Run the cell below to import required libraries and set a reproducible random seed.

In [None]:
%pip install --upgrade scikit-learn
%pip install --upgrade pandas
%pip install --upgrade numpy
%pip install --upgrade matplotlib
%pip install --upgrade seaborn
%pip install --upgrade jupyterlab

In [None]:
import numpy as np
import pandas as pd
import matplotlib.pyplot as plt
import seaborn as sns

from sklearn.datasets import load_iris, make_regression
from sklearn.model_selection import train_test_split, GridSearchCV, cross_val_score, learning_curve
from sklearn.tree import DecisionTreeClassifier, DecisionTreeRegressor, plot_tree
from sklearn.ensemble import RandomForestClassifier, RandomForestRegressor
from sklearn.pipeline import Pipeline
from sklearn.preprocessing import StandardScaler
from sklearn.metrics import (
    accuracy_score, classification_report, confusion_matrix, roc_auc_score, roc_curve,
    r2_score, mean_squared_error, mean_absolute_error
)

# this is for reproducibility and consistent plot sizes first we make a seed with numpy seed 0 will always generate the same random numbers
np.random.seed(0)
plt.rcParams['figure.figsize'] = (8,6) # set default figure size for matplotlib

print('scikit-learn version:', end=' ')
import sklearn
print(sklearn.__version__)


---

# Part I — Classification with Decision Trees (Iris dataset)

We will:
- Load Iris dataset
- Train a DecisionTreeClassifier
- Visualize the tree
- Evaluate performance
- Inspect feature importances

The goal here is that we have fetures for a plant and the correct lable for that plant we will train a model on these fetures and there correct lables to evaluate new unseen plants using tehre fetures 



In [None]:
# Load Iris iris is a classic dataset for classification tasks it includes 3 classes of iris plants with 4 features each
iris = load_iris()
X = iris.data # features
y = iris.target # target labels
# we only pick 2 features for easy visualization
feature_names = iris.feature_names
class_names = iris.target_names

# Quick EDA (Exploratory Data Analysis) this is just to understand the dataset better
print('X shape:', X.shape)
print('Classes:', class_names)

# Make a DataFrame for convenience
df_iris = pd.DataFrame(X, columns=feature_names)
df_iris['target'] = y
df_iris['target_name'] = df_iris['target'].map(lambda v: class_names[v])
df_iris.head()


In [None]:
# Train/test split 25% of data for testing rest for training stratify to maintain class distribution which means each class will have same proportion in train and test as in original data
X_train, X_test, y_train, y_test = train_test_split(X, y, test_size=0.25, random_state=42, stratify=y) # random_state for reproducibility and stratify to maintain class distribution (class dist means how many samples of each class we have in train and test)

# Fit a Decision Tree
dt_clf = DecisionTreeClassifier(random_state=42)
dt_clf.fit(X_train, y_train)

# Evaluate
y_pred = dt_clf.predict(X_test)
print('Accuracy:', accuracy_score(y_test, y_pred))
print('\nClassification report:\n', classification_report(y_test, y_pred, target_names=class_names))

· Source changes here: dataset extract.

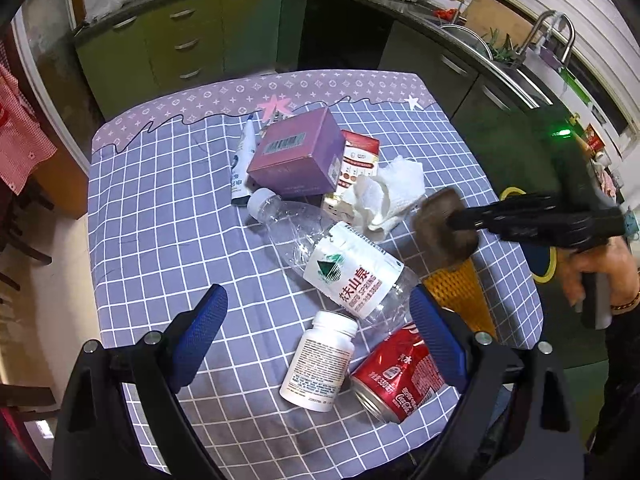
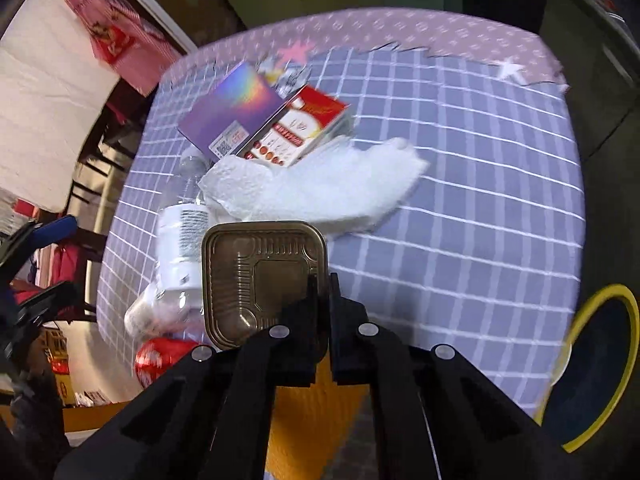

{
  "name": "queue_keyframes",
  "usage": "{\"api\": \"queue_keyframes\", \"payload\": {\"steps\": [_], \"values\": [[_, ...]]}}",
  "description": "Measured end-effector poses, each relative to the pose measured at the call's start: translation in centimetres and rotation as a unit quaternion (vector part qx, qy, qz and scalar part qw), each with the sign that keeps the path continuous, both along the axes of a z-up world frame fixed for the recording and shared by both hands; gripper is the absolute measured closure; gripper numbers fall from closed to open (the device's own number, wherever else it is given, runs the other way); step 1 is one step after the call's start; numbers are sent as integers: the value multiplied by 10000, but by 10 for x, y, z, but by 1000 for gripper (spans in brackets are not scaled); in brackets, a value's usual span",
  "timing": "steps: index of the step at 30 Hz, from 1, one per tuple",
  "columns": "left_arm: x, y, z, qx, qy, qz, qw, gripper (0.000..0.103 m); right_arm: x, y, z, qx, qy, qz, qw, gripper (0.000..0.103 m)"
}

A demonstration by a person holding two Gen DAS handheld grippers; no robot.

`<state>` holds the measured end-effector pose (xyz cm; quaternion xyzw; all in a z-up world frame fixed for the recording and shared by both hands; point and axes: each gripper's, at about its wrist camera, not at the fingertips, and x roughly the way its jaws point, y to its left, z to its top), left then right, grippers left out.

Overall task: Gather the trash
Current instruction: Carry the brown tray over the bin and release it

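Left gripper, blue pads spread wide at bottom of its frame, holds nothing, hovering over a white plastic pill bottle and crushed red soda can on the blue checked tablecloth. Mid-frame: clear plastic water bottle, purple cardboard box, crumpled white tissue. Right gripper, at the right edge there, black fingers pinched on the rim of a brown square plastic lid, lifted at the table's near edge, bottom centre of its own view.

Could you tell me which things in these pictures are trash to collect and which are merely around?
Trash:
brown plastic tray in the right gripper
water bottle
red can
white pill bottle
crumpled tissue
purple box
red-and-white carton
tube

Merely around:
checked tablecloth
kitchen cabinets
sink tap
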<state>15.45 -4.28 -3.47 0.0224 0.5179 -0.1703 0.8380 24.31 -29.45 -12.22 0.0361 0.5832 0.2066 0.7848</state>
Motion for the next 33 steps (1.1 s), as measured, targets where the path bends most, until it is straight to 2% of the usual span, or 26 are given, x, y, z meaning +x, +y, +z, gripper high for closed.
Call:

# Confusion matrix a way to evaluate model performance (confusion matrix shows how many samples were correctly classified and how many were misclassified for each class)
cm = confusion_matrix(y_test, y_pred)
print('Confusion matrix:\n', cm)

# Plot tree (simplified) we limit depth to 3 for better visualization after that depth its just more subtrees
plt.figure(figsize=(12,8))
plot_tree(dt_clf, feature_names=feature_names, class_names=class_names, filled=True, rounded=True, max_depth=3)
plt.title('Decision Tree (truncated to depth 3)')
plt.show()

# ex matrix we get 
""" 
Confusion matrix:
 [[12  0  0]
 [ 0 12  1]
 [ 0  3 10]]
 
 meaning: 
- 12 samples of class 0 were correctly classified as class 0
- 12 samples of class 1 were correctly classified as class 1, 1 sample of class 1 was misclassified as class 2
- 10 samples of class 2 were correctly classified as class 2, 3 samples of class 2 were misclassified as class 1
"""


### Inspect feature importances and overfitting

Decision trees often overfit when unconstrained. Let's look at feature importances and compare training vs test accuracy for different `max_depth` values.

In [None]:
import pandas as pd
depths = range(1, 11)
train_scores = []
test_scores = []
for d in depths:
    clf = DecisionTreeClassifier(max_depth=d, random_state=42)
    clf.fit(X_train, y_train)
    train_scores.append(clf.score(X_train, y_train))
    test_scores.append(clf.score(X_test, y_test))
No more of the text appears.